Firstly, is there a specific identity and mission that all lay celibates have? By this I mean something separate from the universal call to holiness to which all the baptized are called. More specific vocations, like priesthood, religious life, and marriage give a more particular means to that holiness; what are the means that a lay celibate person has? Or, can we not assert that there is a more particular means covering the entire category of persons, thus making each lay celibate’s way of holiness subordinate to other circumstances of his or her life?
**I am not sure at all that I understand your questions. Since I do not understand your questions in a conscious sort of manner, forgive me if I seem to be evasive of your points - with “seem” operative. You may need to spell out your points moreso for an uneducated lay person. 😊

The call to holiness is a universal call and as Catholics we have The Mass and The Sacraments as the most powerful aids. All single people in the laity have the Gift of Celibacy, not all however are called to embrace it as their call and vocation from God. For many it will be a transition state as they discern some other call and vocation. For others it might be a state of suffering for some reason and a suffering state that asks empathy and compassion, understanding and concern.
Those in the laity have a quite specific mission and vocation, as per the Document already quoted.: “Vocation and Mission of The Laity”. I do not think that celibacy is subordinate - it is a gift not given to all. When it is God’s Gift, then it is directed to and for “the sake of The Kingdom” in some way and in this case, the vocation and mission of the laity as a lay celibate person - and probably perhaps some specific apostolate and mission within the terms of the vocation and mission of the laity and as a particular and personal call and vocation - a charism or charisma if you like. **

Secondly, if that way of holiness is subordinate to other circumstances, such as a chosen apostolate to which one has received a strong call, then wouldn’t it be more appropriate to consider the apostolate the vocation and the celibacy simply something subsidiary to it?
If one has received a specific mission or apostolate and it is entered into as a lay celibate person if one is so called - it is not therefore subsidiary to the particular apostolate, rather intrinsic to that particular call and vocation. Celibacy in this instance is not simply physical virginity or physical celibacy, it is to put Love God above all things and to love neighbour for the Love of God. I think this applies in all vocations, including marriage. It is just that for the lay person, the route one is called to take is celibacy.

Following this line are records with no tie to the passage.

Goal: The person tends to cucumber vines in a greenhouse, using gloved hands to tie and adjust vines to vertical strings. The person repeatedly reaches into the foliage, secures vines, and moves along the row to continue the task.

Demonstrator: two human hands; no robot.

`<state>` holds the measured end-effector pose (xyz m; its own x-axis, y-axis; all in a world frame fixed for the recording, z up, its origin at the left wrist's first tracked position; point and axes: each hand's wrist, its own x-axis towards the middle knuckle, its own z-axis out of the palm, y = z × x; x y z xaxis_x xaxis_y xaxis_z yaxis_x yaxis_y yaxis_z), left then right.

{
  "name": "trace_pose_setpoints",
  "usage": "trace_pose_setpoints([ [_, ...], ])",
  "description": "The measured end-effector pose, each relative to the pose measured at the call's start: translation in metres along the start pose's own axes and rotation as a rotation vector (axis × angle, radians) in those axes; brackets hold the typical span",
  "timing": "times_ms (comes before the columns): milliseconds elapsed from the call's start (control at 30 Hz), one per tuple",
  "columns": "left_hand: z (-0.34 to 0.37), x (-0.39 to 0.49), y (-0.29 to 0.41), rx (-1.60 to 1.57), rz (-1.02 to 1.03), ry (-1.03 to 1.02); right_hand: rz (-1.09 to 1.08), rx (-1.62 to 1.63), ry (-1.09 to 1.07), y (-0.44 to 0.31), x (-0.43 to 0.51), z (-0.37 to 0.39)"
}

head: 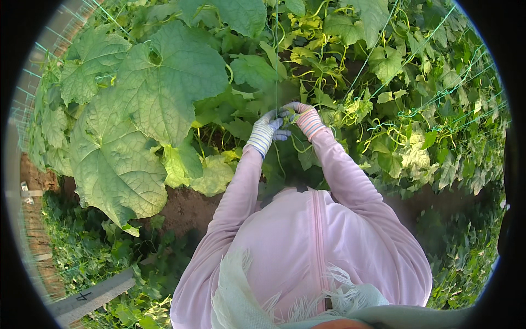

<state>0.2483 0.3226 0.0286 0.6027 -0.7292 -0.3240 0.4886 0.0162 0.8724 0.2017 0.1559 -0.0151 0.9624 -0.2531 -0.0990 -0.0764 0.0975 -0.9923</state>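
Observation:
My left hand (pixel 266 130), in a glove with a striped cuff, is raised at the centre of the view beside a thin vertical green string (pixel 277 61). My right hand (pixel 302 117), in a glove with an orange-striped cuff, meets it from the right. Both hands are at a green vine stem (pixel 296 142) with small leaves and tendrils, and their fingertips nearly touch. Whether either hand grips the stem or the string cannot be told. Large lobed vine leaves (pixel 164 78) hang close to the left of my hands.
Dense vines with yellowish tendrils and slanting green strings (pixel 435 96) fill the right side. Bare soil (pixel 189 209) shows below the big leaves. A grey post or beam (pixel 92 296) lies at the lower left among more vines. A pale fringed scarf (pixel 238 288) hangs over my chest.

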Motion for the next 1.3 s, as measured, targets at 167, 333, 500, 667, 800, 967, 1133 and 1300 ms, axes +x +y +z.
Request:
trace_pose_setpoints([
  [167,-0.007,-0.003,0.006,0.023,-0.13,-0.137,-0.06,0.302,-0.368,-0.01,-0.007,-0.002],
  [333,-0.007,0.003,0.004,0.03,0.044,0.084,-0.128,0.044,-0.327,-0.007,0.0,-0.002],
  [500,-0.001,0.025,0.004,0.222,0.121,0.314,-0.165,-0.293,-0.078,0.008,0.016,0.005],
  [667,-0.023,0.067,-0.054,0.066,0.102,0.355,0.091,-0.897,0.037,0.027,0.031,-0.003],
  [800,0.008,0.051,-0.012,0.468,0.418,0.374,0.255,-0.923,0.385,0.018,0.031,-0.034],
  [967,0.013,-0.032,0.146,0.812,1.213,0.573,0.095,-1.226,-0.079,-0.025,-0.009,-0.012],
  [1133,-0.005,-0.1,0.233,0.916,1.302,0.764,-0.26,-0.717,-0.496,-0.144,-0.058,0.091],
  [1300,-0.045,-0.102,0.3,1.2,1.09,0.9,-0.733,-0.077,0.099,-0.232,0.044,0.149],
])
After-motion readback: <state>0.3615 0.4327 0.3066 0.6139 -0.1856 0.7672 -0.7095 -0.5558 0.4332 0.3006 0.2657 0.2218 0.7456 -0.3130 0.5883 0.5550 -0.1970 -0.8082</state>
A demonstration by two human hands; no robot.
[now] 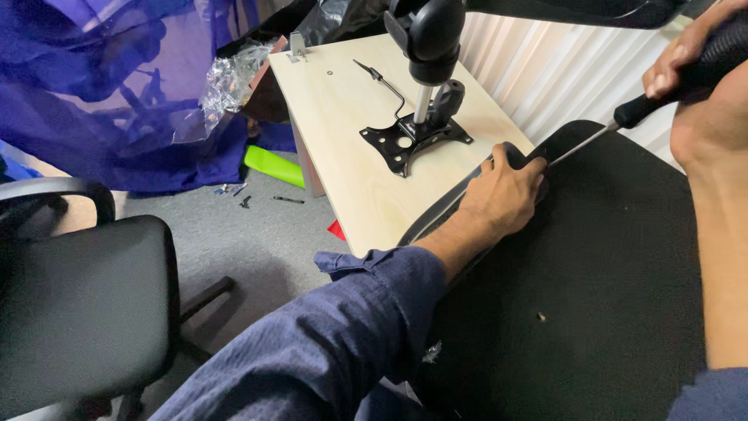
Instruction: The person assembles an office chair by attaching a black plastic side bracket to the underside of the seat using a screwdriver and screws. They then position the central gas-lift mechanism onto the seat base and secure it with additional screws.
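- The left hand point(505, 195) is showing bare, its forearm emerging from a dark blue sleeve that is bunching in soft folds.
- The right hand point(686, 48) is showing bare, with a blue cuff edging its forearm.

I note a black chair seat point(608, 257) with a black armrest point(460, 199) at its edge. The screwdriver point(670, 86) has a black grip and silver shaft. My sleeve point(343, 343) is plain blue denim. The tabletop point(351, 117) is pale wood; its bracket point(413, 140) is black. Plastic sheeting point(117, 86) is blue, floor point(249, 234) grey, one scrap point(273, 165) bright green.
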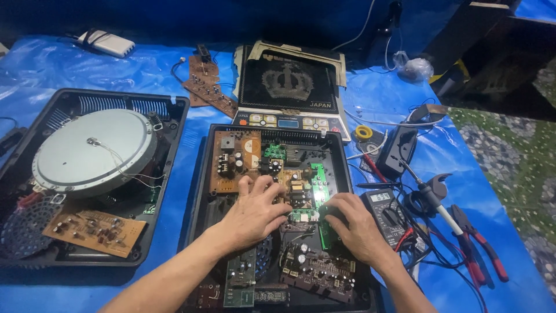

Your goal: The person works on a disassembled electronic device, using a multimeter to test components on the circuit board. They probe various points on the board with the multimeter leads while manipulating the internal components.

Thirdly, what would it mean to reject the call to lay celibacy, short of apostatizing? Apostasy is a sin, we know, but to reject a vocation is not. So how would one, already in that lay celibate state through which we all pass a good portion of our lives, not called to or rejected from the clerical or religious lives, unable to find an appropriate spouse, reject the vocation to lay celibacy? I think this last question is a real lynchpin regarding this issue.**How does any person reject a call to celibacy (in the laity in this instance)? A - By not remaining celibate. If one is in the laity and single, then they have an obligation to remain celibate and can be assured that they have the gift. Failure to remain celibate is the failure of weak humanity, of the person, not of God and His Gifts. It does need to be stated I think, that if one feels that they can live a celibate life and also have the qualities necessary for consecrated life or the priesthood, then they have an obligation to God’s Gifts to discern if they do have one of these vocations. The same applies to marriage, if a lay person feels that they may have this vocation, then there is an obligation to discern same.
A call to remain in the laity as a celibate person with some specific apostolate is a very clear call and experienced as such - and discernment is an obligation. I don’t think that it is a common vocation and call, perhaps even rather rare. Discernment with spiritual direction is the wisest course and on an ongoing basis - and ongoing certainly if one does embrace the vocation **
 
Barb, would you rather I responded to what you said here or clarified my questions? (Or perhaps clarified by way of responding?)
 
Could you put quite simply, directly and concisely what exactly your problems/objections are with the celibate vocation in the laity? I really do not want to have to quote the documents I have already quoted, all of which support the lay celibate vocation. Without supporting quotations that are from reliable sources, one’s personal opinion must remain simply that and especially where what The Church teaches is concerned. My fear is that you and I will just go round in repetitive circles, you on one side, me on the other with nothing resolved.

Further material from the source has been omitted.